01: The effort to scientifically measure the effects of prayer on medical outcomes was complicated by a new study showing neutral and even negative effects from prayer on recovery from heart disease.
The $2.4 million study supported by the John Templeton Foundation and presented in the American Heart Journal, randomly divided bypass patents from six hospitals into three groups. In the first group, 604 patients were prayed for by strangers after being told that they might or might not receive prayer; 597 did not receive strangers’ prayer after being told that they may or may not be prayed for; and 603 patients in the third group received intercessory prayer after being told they would receive it.
It was found that group 2, which did not receive the strangers’ prayers, fared the best, while group 1 (which received the prayers) fared worse. The biggest surprise was that 59 percent of patients in group 3–who knew of the strangers’ prayers– suffered from complications. It is conjectured that knowing that one is being prayed for by strangers may increase anxiety levels. The researchers, however, cautioned against drawing broad conclusions from the study, noting that it did not include personal prayer or prayer by a patients’ relatives or friends.
02: While foreign policy issues, such as religious freedom and AIDS prevention in Africa, are receiving increasing attention in evangelical leadership, there is little evidence that the concern has reached evangelical activists long captivated by domestic concerns, according to a recent study.
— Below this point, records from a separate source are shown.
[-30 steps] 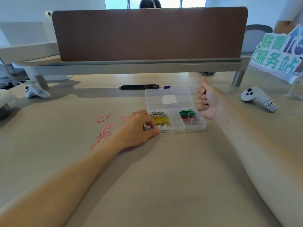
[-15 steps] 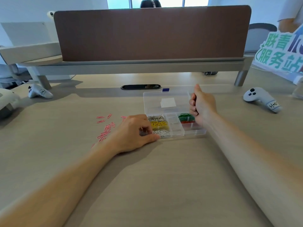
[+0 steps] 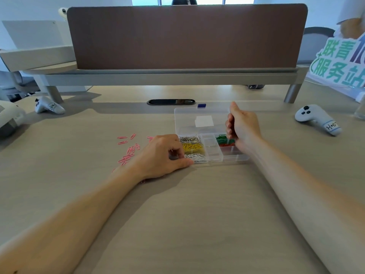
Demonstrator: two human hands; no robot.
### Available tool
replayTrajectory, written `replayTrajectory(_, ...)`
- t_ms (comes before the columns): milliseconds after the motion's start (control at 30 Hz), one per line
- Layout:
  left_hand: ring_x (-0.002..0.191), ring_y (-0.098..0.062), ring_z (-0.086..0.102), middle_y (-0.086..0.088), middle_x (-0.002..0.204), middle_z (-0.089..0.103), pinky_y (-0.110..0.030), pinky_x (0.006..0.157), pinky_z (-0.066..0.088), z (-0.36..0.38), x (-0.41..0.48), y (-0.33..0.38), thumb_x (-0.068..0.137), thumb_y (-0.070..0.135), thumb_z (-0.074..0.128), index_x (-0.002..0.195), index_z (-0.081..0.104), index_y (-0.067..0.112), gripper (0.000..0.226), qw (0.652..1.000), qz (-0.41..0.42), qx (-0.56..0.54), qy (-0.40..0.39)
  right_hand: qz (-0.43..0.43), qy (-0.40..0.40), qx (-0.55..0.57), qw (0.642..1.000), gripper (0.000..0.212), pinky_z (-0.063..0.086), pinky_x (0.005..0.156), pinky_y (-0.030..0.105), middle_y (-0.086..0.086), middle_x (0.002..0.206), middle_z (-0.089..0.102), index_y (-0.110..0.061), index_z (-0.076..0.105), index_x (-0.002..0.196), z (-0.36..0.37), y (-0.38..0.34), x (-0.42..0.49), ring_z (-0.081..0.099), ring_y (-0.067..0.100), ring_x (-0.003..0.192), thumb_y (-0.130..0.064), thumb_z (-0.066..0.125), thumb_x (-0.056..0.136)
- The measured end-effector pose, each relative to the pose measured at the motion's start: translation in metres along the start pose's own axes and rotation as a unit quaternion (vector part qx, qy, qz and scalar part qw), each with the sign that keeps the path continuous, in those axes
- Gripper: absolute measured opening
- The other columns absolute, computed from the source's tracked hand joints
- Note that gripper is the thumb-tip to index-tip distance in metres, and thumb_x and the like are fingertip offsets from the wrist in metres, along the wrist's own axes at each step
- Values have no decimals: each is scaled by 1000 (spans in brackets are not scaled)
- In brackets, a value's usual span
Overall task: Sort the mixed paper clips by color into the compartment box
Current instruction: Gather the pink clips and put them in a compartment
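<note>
Pale wood-grain bench (image 3: 177, 214), with a brown divider panel (image 3: 185, 36) standing along the far edge. Near the bench's middle, a clear compartment box (image 3: 212, 160), lid (image 3: 189, 117) lying open toward the far edge. Left hand (image 3: 164, 155) curled round the box's near-left corner, thumb along the near wall, fingers against the left wall. Right hand (image 3: 244, 127) clenched in a fist, thumb uppermost, over the box's right side; cannot tell whether anything is inside it. One grey controller (image 3: 316, 118) toward the bench's right edge, another (image 3: 48, 105) toward the far-left corner. Loose on the bench left of the box, partly behind the left hand, scattered pink paper clips (image 3: 128, 151). In the box's left column, from far to near: silver clips (image 3: 188, 139), yellow clips (image 3: 192, 147), white clips (image 3: 196, 156). In the right column, green clips (image 3: 221, 137), with red clips (image 3: 226, 144) just nearer.
</note>
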State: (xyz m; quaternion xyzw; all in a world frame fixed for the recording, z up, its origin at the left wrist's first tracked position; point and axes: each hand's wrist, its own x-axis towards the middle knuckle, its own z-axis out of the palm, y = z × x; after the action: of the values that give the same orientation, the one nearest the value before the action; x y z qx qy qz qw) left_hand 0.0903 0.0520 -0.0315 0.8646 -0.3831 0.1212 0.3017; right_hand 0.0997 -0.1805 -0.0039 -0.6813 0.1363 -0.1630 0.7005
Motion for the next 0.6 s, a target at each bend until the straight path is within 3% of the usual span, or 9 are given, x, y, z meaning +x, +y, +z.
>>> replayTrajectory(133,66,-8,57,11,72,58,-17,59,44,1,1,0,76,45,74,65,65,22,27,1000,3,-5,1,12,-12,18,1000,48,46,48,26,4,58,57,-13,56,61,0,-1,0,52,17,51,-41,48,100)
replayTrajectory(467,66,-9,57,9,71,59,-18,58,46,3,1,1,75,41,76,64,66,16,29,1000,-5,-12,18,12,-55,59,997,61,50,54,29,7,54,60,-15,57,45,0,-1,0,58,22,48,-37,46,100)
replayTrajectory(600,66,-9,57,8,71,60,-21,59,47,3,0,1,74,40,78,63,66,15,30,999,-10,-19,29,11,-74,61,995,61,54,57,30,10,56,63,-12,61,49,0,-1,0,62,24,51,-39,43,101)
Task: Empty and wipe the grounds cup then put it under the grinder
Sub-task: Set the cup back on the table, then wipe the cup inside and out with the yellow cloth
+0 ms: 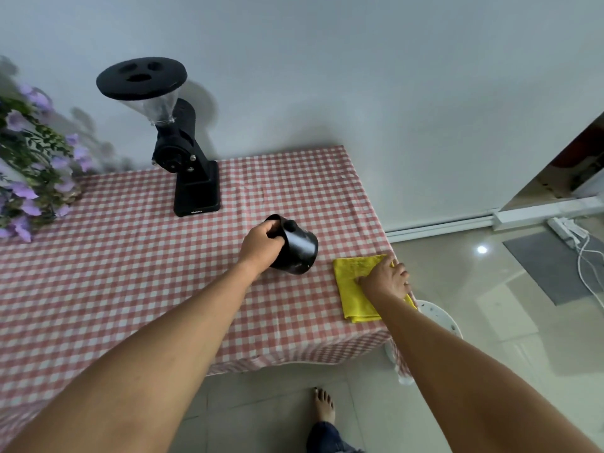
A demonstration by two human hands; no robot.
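Observation:
My left hand (261, 245) grips the black grounds cup (299, 251) by its rim and holds it tilted on its side just above the checked tablecloth (130, 256). A folded yellow cloth (354, 286) lies at the table's right edge. My right hand (385, 279) rests on top of it, fingers spread and curling onto the fabric. The black grinder (186, 158) with a clear hopper and black lid stands at the back of the table, left of the cup, with nothing under its spout.
Purple flowers (29, 165) crowd the table's left side. A white bin (438, 318) sits on the floor below the table's right edge. A power strip and cables (568, 233) lie on the tiles at the far right. My bare foot (323, 407) is near the table's front edge.

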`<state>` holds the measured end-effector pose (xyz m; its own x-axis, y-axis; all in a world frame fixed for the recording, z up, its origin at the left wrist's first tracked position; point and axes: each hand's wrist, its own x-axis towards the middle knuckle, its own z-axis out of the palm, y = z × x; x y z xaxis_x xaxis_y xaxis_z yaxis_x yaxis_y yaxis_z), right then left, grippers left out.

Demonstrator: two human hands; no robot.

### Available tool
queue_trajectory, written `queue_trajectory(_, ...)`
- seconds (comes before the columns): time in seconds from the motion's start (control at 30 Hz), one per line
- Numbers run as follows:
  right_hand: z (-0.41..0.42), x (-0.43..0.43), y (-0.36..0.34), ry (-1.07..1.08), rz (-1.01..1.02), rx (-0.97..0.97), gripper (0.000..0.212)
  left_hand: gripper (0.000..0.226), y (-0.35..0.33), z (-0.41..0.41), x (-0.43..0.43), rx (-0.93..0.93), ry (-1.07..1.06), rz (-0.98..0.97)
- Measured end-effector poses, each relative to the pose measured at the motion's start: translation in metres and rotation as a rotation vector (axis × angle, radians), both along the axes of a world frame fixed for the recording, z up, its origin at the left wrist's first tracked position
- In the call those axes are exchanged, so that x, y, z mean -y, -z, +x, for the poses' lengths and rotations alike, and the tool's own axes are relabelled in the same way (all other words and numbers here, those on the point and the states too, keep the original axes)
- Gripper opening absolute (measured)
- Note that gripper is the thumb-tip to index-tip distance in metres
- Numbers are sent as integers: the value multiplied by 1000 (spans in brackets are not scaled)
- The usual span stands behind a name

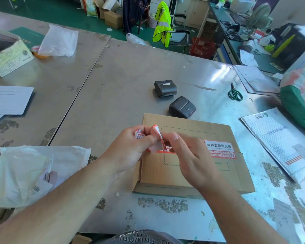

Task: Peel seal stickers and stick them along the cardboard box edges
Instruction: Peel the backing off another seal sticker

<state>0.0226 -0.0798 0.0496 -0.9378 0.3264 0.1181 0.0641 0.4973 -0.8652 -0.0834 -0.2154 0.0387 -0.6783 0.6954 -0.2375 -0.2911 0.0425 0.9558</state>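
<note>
Scuffed steel table (121,81) carries a closed cardboard box (239,175) directly beneath the grip, with both forearms angling in from the near edge to meet above the box's left half. The left hand (134,147), fingers curled and thumb on top, pinches a red-and-white seal sticker (158,138), while the right hand (188,155), back upward, nips the same strip's curling end between thumb and forefinger. Just right of that grip, a second sticker (220,149) lies stuck across the box's flap seam.

Two black printers (173,97) — green scissors (235,93) nearby.
</note>
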Motion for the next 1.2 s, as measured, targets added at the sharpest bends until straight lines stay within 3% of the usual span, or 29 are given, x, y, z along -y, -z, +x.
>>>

In the Review of Faith & International Affairs (Spring), political scientist Kevin den Dulk notes that evangelical elites and laity have clearly rejected isolationism in favor of a “foreign policy that is globally-focused…” Surveys show that most evangelicals support their leaders in addressing such concerns as religious freedom and often unilateral American engagement on global issues.
But in examining evangelical activist publications, such as from Focus on the Family and Concerned Women for America, den Dulk found that global issues command very little attention compared to domestic issues. For instance, from 1998 to 2004, CWA committed 17.3 percent of its releases to the issue of same-sex relations and 15.7 percent to domestic abortion policy, but only 6.7 percent of its releases to global issues of any kind. In Focus on the Family’s Citizen magazine, only 5.7 percent of its articles were devoted to all global issues combined. The lack of a “mass movement” among evangelicals on global issues may be because “attention to domestic policy remains the primary way to meet the requirements of organizational maintenance” among such groups, den Dulk concludes.
(Review on Faith & International Affairs, P.O. Box 14477, Washington, DC 20044)
03: Among immigrants, men are more likely to be religious than women, according to a recent cross-national study. The study, published in the Journal for the Scientific Study of Religion (March) notes that women, both immigrant and non-immigrant, have long been viewed as more religious. In analyzing 20 surveys of immigrants from eight Western countries, researcher Frank Van Tubergen of Utrecht University in the Netherlands found that while women were more often affiliated with a religion than male immigrants, they did not attend religious services more often than men.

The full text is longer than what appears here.